FURY Race Cars
- Company type: Private
- Industry: Automotive
- Founded: August 1, 2016; 9 years ago in Mooresville, North Carolina, U.S.
- Founders: Darius Grala; Tony Eury Jr.; Jeff Fultz;
- Headquarters: Mooresville, North Carolina, U.S.
- Products: Racing chassis
- Owners: Darius Grala; Jeff Fultz;
- Base: Mooresville, North Carolina
- Series: NASCAR Xfinity Series ARCA Menards Series Super Late Model Pro Late Model Tour Type Modified SK Modified
- Manufacturer: Ford; Chevrolet;

Career
- Debut: Xfinity Series: 2018 Alsco 300 (Charlotte) ARCA Menards Series: 2020 Lucas Oil 200 (Daytona)
- Latest race: Xfinity Series: 2018 Ford EcoBoost 300 (Homestead-Miami)
- Races competed: 12
- Drivers' Championships: 0
- Race victories: 0
- Pole positions: 0
- Website: www.furyracecars.com

= Fury Race Cars =

Stock car racing team

Fury Race Cars, officially styled as FURY Race Cars, is an American race car manufacturer and professional Late Model and stock car racing team. The company was founded in 2016 by Darius Grala, Tony Eury Jr. and Jeff Fultz, all championship-winning veterans in various forms of motorsports. The team manufactures race cars and chassis for NASCAR, the ARCA Menards Series, and other late model and modified racing series around the United States, The team formerly fielded a part-time NASCAR Xfinity Series team in 2018, the No. 61 Ford Mustang for Kaz Grala.
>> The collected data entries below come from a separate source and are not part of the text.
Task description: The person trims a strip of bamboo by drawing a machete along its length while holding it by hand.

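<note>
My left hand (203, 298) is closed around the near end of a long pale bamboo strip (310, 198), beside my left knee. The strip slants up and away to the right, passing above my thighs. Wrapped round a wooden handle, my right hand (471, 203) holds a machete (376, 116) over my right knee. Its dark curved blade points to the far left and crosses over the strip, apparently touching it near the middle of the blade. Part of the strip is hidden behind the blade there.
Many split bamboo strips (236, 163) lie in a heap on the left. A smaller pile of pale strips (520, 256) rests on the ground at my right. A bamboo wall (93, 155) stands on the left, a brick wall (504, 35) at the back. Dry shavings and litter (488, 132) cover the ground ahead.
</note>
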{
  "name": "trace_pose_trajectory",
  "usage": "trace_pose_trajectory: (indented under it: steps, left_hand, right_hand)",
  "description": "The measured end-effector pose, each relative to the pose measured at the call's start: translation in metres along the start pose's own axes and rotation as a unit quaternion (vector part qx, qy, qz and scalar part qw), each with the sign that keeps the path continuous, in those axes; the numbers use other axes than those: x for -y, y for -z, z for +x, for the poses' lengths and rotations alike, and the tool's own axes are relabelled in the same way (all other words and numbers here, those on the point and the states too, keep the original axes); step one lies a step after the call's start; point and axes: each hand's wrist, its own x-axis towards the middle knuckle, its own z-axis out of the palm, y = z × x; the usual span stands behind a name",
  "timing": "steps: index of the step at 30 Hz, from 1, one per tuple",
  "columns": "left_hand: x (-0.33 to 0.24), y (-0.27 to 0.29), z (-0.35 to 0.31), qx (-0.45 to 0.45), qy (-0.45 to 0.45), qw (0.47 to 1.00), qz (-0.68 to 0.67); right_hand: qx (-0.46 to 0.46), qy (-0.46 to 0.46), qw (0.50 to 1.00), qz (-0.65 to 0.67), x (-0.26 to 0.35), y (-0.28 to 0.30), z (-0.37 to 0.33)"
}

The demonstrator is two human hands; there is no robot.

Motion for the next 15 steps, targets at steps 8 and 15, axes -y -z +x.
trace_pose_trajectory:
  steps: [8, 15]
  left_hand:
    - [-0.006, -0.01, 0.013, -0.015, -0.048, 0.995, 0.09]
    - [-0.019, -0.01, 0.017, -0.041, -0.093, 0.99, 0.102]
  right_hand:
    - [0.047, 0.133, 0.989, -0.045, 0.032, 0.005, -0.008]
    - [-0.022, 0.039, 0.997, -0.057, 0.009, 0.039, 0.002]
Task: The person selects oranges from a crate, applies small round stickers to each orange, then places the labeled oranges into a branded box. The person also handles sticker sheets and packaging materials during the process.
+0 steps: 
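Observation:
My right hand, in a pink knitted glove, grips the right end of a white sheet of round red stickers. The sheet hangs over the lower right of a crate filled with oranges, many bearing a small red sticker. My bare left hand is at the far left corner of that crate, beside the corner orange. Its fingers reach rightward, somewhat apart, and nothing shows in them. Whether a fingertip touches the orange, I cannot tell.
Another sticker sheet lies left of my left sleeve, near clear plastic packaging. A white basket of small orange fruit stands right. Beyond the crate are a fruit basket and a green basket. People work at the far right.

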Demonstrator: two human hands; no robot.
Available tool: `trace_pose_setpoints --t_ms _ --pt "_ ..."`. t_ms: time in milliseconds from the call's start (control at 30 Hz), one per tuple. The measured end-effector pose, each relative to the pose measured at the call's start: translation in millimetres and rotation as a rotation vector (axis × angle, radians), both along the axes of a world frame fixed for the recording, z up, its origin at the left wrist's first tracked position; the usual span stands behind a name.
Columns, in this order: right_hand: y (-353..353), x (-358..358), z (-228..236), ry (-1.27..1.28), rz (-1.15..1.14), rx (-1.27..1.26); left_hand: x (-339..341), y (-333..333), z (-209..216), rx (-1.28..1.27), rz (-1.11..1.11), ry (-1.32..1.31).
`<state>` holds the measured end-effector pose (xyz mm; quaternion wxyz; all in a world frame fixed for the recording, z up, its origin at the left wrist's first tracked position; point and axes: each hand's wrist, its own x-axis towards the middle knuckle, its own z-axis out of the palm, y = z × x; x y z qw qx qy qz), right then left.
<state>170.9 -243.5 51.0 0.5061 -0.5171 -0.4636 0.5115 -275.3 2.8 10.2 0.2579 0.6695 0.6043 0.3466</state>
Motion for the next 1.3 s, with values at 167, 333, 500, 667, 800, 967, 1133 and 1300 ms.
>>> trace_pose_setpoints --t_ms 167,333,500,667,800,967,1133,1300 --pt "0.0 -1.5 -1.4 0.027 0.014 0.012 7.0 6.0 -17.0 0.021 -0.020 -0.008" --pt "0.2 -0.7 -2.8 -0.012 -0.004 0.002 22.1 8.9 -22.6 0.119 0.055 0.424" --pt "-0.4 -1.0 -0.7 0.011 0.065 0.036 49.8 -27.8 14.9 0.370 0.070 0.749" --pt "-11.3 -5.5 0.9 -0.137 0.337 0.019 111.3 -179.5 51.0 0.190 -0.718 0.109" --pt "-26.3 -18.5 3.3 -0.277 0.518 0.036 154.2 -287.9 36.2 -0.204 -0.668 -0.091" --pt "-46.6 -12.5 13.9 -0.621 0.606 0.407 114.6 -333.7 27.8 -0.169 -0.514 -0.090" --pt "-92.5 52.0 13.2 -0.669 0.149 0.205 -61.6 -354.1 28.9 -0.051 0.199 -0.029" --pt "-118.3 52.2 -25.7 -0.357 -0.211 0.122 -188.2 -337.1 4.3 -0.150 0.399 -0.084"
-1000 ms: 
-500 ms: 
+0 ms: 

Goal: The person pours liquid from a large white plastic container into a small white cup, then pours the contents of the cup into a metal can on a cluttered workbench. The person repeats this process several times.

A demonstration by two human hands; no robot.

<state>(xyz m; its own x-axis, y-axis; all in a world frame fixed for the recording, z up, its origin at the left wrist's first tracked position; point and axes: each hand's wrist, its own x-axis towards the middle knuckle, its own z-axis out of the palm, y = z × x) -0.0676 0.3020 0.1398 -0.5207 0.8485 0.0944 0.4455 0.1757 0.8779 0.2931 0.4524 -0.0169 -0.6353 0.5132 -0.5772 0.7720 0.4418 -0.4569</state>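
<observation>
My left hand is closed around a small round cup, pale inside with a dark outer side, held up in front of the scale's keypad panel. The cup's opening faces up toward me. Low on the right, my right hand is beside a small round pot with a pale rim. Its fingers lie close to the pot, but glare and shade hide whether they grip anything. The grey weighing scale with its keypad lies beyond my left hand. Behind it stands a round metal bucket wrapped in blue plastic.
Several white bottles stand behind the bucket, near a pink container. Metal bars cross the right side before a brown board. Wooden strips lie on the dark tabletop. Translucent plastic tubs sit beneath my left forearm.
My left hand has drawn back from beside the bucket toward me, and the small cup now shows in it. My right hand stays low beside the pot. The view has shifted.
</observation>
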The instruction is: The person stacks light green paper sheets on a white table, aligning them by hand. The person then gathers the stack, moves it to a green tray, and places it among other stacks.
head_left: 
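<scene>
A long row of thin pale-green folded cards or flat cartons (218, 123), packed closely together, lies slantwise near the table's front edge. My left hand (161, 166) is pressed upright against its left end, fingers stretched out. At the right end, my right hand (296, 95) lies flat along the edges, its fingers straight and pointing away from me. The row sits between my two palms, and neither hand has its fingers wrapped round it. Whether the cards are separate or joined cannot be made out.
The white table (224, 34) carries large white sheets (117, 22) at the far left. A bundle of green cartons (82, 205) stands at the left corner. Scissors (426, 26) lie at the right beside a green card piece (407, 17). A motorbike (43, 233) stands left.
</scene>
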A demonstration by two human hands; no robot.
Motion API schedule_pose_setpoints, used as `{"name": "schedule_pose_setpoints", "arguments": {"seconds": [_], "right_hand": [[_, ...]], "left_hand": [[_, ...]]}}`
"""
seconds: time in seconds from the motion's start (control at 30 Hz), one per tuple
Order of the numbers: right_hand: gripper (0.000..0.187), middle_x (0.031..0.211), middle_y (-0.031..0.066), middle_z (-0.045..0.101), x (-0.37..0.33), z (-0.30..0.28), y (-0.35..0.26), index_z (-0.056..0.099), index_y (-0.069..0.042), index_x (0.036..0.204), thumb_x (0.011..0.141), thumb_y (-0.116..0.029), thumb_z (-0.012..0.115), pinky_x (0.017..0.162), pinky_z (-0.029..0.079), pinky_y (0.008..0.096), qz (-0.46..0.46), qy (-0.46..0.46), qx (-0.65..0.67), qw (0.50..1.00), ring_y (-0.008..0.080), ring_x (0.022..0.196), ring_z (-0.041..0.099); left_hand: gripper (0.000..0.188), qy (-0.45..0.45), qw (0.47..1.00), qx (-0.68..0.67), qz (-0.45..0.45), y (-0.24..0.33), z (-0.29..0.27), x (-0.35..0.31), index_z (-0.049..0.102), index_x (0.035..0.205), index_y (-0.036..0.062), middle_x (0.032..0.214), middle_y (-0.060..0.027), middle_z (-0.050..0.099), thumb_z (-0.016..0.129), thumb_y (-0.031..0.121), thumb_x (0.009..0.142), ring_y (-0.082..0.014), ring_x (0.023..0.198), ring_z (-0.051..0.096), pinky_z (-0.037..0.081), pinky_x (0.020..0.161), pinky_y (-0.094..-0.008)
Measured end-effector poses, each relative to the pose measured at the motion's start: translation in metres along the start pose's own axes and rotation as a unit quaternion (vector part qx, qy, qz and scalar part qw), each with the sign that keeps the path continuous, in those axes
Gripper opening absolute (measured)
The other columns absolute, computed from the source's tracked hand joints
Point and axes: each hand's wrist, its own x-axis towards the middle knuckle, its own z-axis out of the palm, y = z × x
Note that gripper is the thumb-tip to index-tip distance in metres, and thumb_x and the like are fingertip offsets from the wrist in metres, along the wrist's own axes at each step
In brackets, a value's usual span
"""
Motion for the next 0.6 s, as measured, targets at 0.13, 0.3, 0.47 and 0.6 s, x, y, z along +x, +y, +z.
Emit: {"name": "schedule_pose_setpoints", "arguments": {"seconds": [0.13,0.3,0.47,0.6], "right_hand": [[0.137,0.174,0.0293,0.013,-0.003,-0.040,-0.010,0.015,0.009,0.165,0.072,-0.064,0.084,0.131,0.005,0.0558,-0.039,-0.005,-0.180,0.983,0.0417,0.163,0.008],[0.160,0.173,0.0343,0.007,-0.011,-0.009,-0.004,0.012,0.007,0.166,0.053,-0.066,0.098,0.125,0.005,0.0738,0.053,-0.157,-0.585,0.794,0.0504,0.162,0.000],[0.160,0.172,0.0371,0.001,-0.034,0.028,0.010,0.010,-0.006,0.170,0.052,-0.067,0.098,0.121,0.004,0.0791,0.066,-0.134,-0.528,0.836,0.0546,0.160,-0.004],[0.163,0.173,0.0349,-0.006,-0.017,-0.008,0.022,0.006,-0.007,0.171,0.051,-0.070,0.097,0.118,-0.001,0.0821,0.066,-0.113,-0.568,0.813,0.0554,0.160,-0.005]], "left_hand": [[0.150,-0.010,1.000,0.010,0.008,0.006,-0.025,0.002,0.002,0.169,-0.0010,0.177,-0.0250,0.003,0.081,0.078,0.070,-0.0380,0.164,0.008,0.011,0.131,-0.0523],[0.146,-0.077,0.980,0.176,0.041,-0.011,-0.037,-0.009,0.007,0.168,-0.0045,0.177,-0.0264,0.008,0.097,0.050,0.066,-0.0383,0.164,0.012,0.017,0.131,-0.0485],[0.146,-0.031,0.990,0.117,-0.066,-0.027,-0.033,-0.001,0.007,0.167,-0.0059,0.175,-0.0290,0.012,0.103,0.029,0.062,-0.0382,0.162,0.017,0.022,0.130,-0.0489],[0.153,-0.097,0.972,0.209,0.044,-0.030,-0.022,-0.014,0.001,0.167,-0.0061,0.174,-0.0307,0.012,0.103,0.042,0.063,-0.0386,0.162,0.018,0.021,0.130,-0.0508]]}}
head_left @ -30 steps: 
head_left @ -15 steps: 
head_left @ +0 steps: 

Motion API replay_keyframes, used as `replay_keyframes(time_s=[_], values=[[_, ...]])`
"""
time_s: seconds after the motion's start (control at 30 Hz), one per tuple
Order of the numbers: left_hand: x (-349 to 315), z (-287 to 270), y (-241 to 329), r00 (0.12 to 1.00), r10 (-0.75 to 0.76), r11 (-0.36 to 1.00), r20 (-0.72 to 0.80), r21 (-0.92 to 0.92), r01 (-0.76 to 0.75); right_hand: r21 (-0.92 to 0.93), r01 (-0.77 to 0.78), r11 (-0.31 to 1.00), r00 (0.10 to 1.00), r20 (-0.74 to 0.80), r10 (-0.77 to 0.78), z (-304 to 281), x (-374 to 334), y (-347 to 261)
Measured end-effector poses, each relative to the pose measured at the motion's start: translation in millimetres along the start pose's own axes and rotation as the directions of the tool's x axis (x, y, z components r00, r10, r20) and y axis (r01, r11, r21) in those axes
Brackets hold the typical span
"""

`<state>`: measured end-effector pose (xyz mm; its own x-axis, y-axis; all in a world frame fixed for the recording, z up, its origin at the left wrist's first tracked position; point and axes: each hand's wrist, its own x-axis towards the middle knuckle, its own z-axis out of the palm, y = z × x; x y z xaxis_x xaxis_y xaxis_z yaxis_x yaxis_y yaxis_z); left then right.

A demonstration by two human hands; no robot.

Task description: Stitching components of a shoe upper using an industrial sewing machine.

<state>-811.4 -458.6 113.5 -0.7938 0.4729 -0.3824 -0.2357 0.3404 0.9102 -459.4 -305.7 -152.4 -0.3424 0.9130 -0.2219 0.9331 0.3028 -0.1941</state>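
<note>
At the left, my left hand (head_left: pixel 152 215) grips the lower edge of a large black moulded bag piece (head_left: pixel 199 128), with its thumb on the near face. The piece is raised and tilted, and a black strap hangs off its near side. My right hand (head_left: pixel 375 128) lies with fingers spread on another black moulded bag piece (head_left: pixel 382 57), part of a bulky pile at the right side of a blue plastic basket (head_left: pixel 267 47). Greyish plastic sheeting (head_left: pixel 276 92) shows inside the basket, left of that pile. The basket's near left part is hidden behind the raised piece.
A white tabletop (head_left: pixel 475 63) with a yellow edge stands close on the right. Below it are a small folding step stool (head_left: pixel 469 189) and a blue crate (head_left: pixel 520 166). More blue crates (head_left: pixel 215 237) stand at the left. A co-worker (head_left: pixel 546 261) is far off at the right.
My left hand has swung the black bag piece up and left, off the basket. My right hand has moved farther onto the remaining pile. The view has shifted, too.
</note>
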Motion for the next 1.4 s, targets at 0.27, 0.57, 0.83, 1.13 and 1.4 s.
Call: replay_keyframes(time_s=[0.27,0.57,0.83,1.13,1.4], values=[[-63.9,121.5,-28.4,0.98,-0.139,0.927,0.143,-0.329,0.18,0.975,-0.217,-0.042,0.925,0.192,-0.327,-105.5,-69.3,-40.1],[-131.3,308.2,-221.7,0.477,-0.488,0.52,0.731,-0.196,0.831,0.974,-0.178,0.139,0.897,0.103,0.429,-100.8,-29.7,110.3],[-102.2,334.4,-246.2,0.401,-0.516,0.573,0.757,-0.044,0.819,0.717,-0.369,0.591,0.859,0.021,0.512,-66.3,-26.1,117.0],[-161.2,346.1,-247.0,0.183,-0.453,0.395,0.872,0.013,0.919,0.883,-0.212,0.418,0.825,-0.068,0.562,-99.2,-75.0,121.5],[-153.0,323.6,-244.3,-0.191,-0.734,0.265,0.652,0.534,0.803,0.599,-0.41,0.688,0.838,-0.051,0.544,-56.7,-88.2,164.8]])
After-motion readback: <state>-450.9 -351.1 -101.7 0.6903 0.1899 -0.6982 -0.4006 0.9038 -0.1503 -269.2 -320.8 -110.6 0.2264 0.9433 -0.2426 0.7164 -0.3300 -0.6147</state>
==Manufacturing business and late model team==

The main floor of the FURY Race Cars shop in Mooresville, NC.

Formed in 2016, Fury Race Cars manufactures Pro and Super Late Models (called the Model L) and Modified race cars (Model M), as well as track-day road-course cars (Model R). The company sells race cars to customers across North America and Europe at any requested level of completion, from bare chassis to turn-key ready-to-race vehicles. All race cars are built at the Fury shop in Mooresville, North Carolina. Fury also has several authorized dealers and repair facilities across the United States and Canada where customers can purchase new Fury cars, purchase parts or repair damaged race cars.

Fury Race Cars' first big win as a company came in December of 2016 when Christian Eckes won the Snowball Derby at Five Flags Speedway. Fury cars have also captured the 2016–2018 NASCAR Whelen Modified Tour championships, as well as regional and track championships across the U.S. The company's vehicles have also finished first, second and third in both the 2018 Rattler 250 and 2018 World Series of Asphalt Stock Car Racing and earned a 1–2–3–4–5 sweep in the 2018 Winchester 400.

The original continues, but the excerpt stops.